All throughout the day friends commented and messaged me with their RSVP to my protective raft circle. People were genuine and loving in their replies, whether this was their “thing” or not. It’s kind of hippie-ish, I admit, and I felt a bit vulnerable asking for it because it felt pretty far along the hippie spectrum, which wasn’t necessarily my “thing” either, but that vulnerability made it even better. It was well-worth reaching out in those final hours for one last, very targeted sense of connection and support. Whether they were even on the hippie spectrum or not, or wanted to RSVP privately instead, about 150 people assured me that they would be a part of my yellow raft circle the next morning. To have that giant crew show up for me gave me an incredibly strong emotional boost through the hardest remaining hours, when anxiety could have easily overtaken me.
As I mentioned before, we took the kids to a fireworks show at the beach on that last night, which felt like a powerfully positive and beautiful way to wrap up my pre-op efforts. I had been dreading saying good-bye to my kids, since we were leaving for the hospital before they woke up in the morning, and they were going to be staying at home and school through my surgery. I was worried that I would totally burst into tears and worry them, but I was really actually ok. My daughter got sad when I was tucking her in, knowing she wouldn’t see me for several days, and said, “I don’t want you to go,” so that got to me and made me need to hug her even harder, but I assured her I would be ok and in touch from the hospital, and then she was more ok, too. I listened to one last round of evening meditation (maybe two) and actually fell asleep peacefully, despite knowing how terrifying the next part of my path was going to be.
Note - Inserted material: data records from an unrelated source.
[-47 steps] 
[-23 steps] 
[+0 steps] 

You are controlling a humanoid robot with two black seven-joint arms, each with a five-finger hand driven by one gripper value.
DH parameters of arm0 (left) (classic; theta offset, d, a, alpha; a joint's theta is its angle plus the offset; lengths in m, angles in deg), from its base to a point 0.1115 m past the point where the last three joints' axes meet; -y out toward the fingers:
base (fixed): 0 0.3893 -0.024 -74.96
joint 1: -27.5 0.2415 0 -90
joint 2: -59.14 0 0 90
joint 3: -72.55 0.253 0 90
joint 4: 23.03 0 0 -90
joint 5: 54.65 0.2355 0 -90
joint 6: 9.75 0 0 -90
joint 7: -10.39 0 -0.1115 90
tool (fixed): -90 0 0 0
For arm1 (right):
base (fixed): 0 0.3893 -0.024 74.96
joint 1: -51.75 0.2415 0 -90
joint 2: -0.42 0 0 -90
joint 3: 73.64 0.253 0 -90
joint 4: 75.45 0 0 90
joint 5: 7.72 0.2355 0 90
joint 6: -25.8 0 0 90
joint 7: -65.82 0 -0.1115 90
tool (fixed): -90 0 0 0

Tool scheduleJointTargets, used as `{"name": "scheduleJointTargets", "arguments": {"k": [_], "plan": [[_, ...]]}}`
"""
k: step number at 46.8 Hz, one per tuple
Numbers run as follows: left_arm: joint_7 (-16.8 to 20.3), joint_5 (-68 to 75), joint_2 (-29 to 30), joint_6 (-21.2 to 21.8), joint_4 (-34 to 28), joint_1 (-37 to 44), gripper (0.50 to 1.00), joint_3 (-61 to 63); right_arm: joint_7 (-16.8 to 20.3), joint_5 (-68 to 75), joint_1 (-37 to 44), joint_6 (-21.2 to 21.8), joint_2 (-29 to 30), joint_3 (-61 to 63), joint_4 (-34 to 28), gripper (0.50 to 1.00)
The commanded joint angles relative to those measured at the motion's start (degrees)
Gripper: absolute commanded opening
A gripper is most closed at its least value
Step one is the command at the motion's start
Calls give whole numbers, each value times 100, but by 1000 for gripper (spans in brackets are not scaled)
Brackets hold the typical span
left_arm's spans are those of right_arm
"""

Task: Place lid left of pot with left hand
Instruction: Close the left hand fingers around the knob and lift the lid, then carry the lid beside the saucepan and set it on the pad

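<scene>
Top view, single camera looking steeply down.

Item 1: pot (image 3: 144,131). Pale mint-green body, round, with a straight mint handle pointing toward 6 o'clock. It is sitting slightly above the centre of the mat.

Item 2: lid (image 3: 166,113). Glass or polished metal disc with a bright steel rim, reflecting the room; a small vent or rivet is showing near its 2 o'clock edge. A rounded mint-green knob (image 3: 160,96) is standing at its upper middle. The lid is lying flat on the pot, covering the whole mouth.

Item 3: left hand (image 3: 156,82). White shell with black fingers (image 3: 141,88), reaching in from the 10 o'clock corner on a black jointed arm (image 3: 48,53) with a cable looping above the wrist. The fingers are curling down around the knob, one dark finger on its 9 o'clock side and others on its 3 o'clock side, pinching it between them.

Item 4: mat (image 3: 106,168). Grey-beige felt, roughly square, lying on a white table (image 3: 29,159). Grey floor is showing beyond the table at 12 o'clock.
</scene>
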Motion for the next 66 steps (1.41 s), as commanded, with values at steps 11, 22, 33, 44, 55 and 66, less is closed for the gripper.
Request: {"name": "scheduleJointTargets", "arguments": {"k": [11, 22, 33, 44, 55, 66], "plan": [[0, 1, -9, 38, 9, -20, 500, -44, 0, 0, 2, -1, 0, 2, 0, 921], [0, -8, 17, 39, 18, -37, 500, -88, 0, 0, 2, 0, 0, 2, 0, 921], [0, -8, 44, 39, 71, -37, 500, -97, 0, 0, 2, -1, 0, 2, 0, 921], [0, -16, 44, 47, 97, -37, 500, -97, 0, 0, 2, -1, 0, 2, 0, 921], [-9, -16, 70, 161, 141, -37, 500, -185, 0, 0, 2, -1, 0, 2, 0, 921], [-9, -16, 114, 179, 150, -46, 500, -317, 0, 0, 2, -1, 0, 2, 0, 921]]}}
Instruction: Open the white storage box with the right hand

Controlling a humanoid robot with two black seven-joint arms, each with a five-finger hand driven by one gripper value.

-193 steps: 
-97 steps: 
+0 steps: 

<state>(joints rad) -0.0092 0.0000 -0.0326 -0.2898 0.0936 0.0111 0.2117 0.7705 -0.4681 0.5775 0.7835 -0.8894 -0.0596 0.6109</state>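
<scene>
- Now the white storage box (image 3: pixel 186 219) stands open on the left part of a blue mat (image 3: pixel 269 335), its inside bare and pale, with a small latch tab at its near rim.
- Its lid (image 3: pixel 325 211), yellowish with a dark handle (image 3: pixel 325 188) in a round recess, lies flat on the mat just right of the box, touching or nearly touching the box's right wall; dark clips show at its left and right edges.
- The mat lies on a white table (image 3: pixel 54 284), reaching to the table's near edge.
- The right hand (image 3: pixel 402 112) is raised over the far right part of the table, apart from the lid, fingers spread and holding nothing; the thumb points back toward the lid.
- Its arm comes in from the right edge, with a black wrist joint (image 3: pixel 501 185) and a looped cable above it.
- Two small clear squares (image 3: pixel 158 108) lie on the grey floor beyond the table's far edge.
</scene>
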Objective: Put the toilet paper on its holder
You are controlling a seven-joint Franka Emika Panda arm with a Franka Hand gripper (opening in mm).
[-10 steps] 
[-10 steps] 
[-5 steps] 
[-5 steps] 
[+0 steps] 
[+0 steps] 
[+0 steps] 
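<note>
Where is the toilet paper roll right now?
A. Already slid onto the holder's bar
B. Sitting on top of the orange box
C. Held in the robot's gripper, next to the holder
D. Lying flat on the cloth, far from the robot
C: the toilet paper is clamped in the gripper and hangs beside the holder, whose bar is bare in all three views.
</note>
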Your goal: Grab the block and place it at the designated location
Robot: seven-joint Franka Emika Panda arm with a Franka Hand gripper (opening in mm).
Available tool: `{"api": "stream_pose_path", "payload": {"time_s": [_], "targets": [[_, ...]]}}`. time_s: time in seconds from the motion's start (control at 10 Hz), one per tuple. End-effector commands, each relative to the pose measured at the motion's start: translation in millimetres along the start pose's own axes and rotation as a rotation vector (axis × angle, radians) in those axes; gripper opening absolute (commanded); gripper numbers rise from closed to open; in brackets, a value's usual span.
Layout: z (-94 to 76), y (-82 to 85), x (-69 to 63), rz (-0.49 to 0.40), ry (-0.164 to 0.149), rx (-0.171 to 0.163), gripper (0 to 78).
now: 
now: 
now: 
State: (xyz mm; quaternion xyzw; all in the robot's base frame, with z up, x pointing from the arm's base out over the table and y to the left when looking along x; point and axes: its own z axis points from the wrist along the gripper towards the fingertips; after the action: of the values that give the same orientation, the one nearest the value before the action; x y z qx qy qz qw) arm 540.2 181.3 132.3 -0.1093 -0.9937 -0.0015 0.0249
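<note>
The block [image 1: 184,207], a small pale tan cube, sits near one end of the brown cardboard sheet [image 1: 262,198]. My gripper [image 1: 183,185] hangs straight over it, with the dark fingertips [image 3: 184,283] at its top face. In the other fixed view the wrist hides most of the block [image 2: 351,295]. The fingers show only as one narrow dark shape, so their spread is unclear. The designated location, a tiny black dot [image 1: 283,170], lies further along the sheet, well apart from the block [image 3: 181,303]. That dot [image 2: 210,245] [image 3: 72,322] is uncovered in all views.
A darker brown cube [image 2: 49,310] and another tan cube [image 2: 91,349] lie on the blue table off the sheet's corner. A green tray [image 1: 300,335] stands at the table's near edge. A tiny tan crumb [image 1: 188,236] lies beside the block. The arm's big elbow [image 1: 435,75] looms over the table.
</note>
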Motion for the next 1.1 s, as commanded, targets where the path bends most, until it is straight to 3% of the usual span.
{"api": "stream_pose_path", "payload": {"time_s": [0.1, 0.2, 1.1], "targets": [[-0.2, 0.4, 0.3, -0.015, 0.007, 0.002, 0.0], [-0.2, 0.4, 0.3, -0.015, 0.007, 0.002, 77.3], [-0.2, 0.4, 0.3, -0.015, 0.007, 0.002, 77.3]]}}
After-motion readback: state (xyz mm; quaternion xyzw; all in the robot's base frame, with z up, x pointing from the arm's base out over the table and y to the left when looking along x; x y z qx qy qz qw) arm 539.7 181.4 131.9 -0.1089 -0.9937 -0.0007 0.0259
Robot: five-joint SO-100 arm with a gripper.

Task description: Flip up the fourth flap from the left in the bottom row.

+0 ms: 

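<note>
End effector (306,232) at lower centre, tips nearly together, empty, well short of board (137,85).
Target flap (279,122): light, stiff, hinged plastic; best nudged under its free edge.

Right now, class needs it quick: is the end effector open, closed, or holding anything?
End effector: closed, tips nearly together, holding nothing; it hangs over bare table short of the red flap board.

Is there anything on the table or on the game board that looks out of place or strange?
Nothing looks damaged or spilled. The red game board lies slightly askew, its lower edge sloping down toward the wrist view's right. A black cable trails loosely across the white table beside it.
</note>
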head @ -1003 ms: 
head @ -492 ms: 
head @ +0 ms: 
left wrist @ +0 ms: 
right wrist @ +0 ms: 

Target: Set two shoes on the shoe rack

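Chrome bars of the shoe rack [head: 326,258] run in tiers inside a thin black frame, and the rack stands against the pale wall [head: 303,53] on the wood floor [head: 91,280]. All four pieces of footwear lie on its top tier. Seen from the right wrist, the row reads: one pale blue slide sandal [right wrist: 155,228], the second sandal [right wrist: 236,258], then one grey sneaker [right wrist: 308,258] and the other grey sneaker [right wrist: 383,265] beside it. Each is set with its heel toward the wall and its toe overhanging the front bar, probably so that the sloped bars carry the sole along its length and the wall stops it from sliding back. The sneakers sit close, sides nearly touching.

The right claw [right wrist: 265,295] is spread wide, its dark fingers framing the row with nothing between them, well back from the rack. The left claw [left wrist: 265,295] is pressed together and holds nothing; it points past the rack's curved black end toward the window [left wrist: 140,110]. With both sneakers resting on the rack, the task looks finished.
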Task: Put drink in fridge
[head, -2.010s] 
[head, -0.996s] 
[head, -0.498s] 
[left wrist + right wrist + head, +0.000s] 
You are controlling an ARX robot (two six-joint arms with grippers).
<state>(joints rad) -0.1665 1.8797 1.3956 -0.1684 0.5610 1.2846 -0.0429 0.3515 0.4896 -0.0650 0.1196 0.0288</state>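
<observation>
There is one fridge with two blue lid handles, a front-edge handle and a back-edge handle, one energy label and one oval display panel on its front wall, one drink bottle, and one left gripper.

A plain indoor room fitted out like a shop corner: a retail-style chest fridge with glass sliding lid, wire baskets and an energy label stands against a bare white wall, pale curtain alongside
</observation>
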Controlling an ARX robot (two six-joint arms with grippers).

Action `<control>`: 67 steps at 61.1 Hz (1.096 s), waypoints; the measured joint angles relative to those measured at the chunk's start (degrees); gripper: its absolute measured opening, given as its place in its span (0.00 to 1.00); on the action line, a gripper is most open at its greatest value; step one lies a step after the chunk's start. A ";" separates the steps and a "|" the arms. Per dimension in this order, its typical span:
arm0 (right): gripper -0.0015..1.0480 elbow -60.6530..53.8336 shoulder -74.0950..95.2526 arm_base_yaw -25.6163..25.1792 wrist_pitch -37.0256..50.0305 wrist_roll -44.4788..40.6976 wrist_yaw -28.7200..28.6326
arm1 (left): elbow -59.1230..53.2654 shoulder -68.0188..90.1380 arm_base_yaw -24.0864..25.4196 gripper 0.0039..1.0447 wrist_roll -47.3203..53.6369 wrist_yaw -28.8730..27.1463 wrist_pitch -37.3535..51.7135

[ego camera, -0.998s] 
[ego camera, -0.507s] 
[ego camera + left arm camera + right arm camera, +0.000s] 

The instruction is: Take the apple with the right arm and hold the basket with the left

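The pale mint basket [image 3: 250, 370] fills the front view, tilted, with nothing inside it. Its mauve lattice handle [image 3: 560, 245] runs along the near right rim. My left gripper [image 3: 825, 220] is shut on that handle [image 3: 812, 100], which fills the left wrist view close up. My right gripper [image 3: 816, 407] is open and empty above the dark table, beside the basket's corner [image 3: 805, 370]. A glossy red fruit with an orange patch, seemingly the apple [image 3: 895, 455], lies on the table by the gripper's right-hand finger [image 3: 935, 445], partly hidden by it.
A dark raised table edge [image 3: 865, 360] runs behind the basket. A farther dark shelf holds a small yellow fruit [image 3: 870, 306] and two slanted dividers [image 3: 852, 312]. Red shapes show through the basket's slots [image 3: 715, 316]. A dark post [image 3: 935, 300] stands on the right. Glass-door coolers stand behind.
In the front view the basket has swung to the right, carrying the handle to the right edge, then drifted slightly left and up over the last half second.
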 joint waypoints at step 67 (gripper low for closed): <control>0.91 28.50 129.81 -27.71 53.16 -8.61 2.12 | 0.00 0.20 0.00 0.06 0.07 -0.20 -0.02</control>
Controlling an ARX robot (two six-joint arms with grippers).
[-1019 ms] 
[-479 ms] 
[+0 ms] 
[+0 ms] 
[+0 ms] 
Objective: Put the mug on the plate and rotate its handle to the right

I have to finish this entry with a reflection I had in my final pre-op weeks, and shared via another Facebook post:
“Two months ago this week I was high on life and celebrating in a Croatian paradise. One month ago this week I was trying to process the news that I had a brain tumor, and was sending my babies off to middle school and high school. This week I am no longer a shop owner, and because of vision problems, am now limited to only driving short distances, and only in the mornings. How quickly life changes! So…in an effort to make the best of things, I am spending my newfound free time every morning in different, beautiful places. This morning I found someone’s seaweed spiral during my beach walk, and I was reminded of a quote I have always loved (from a wine bottle label–slightly embarrassing!): “As humanity’s oldest symbol, the spiral represents eternal change, reminding us that life is not in a straight line. It symbolizes new beginnings, renewal and hope for the future.”
Logistical side notes:
Our friend organized a meal train for us, and we finalized all of the details with her in this last week, which included our nutritional preferences, directions to the house, instructions about containers, and frequency. We started with a plan to have dinner delivered every day for a month, starting with the day after surgery. (We figured we’d all be able to eat the leftovers for lunches.)
My husband had arranged for different friends and neighbors to pick up and drop off our kids before and after school, so he made each of them a chart to help keep track of who to expect each day, and their contact numbers. That all worked out very well, and continued regularly for about two months.